Итак, я попал в круг ровесников и товарищей по судьбе. Всегда интересно наблюдать, как повсюду на земле образуются кружки людей, которых тем или иным манером сводит судьба. Взять хотя бы матросов. В любом порту, где они встают на якорь, есть свои кварталы, где их ждут как желанных гостей. Люди обособляются и образуют собственную общину, издали заметную другим. Ты — иной, а это — твое собственное. И вскоре уже никто не сможет сказать, что приводит к различию — клеймо отверженного или община изгоев.

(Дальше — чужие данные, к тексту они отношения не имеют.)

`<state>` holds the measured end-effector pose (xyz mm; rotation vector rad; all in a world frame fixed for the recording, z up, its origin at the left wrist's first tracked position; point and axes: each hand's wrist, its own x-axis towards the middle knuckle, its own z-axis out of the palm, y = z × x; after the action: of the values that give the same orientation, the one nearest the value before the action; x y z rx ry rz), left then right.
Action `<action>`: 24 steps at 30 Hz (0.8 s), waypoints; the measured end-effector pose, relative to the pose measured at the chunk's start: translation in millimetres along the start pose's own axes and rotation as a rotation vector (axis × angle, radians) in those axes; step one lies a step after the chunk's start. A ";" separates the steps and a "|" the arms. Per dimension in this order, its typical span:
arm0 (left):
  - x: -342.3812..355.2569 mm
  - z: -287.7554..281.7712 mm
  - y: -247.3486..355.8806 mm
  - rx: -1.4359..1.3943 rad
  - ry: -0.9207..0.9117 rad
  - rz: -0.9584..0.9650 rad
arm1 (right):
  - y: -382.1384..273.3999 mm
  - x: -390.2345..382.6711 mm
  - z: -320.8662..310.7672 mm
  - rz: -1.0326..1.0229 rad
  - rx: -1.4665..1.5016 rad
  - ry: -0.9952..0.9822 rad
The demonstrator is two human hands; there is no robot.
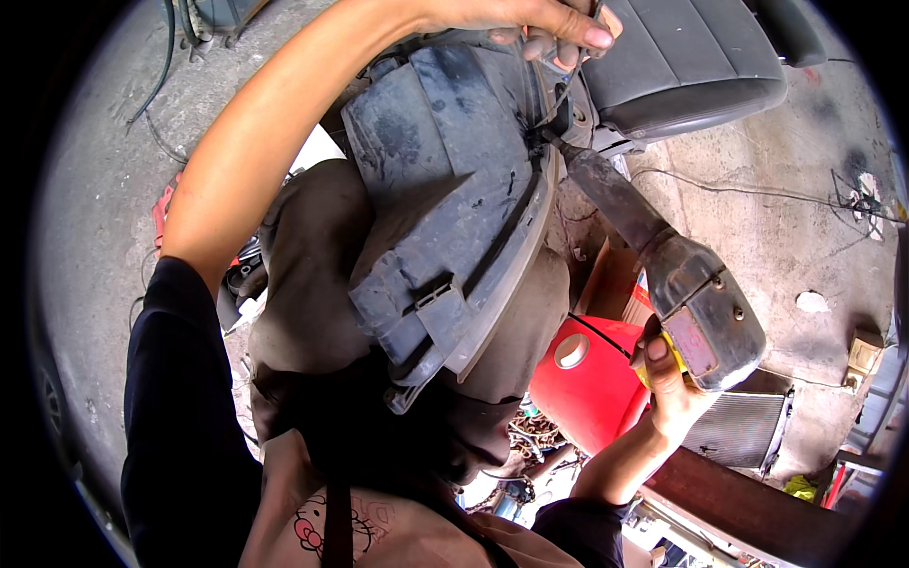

Вольф был не первым, с кем я познакомился. Но он произвел на меня самое сильное впечатление, хоть я и не называю его своим другом. Он был высок ростом (на голову выше большинства из нас) и толст. Он нарастил слишком много жира и двигался неуклюже. Я часто уговаривал его немного позаниматься спортом. Напрасно. К тому же он небрежно одевался. Ходил в пестрой рубашке с расстегнутым воротом, синей или красной, никогда не надевал галстука. У него были крупные ступни, но он носил туфли на размер больше, так что они сидели у него на ногах, как маленькие челноки. Но какие бы пятна и складки ни появлялись на одежде, лицо его сияло добродушием.
Он был на несколько лет старше нас, имел определенный жизненный опыт и умел преподнести его так, чтобы казаться взрослее. Да он и в самом деле был более зрелым человеком. Он жил в пригороде с матерью, старшим братом и младшей сестрой. Отец его умер от ран после избиения, оказался одной из первых жертв. Подозревали, что он сам спровоцировал инцидент.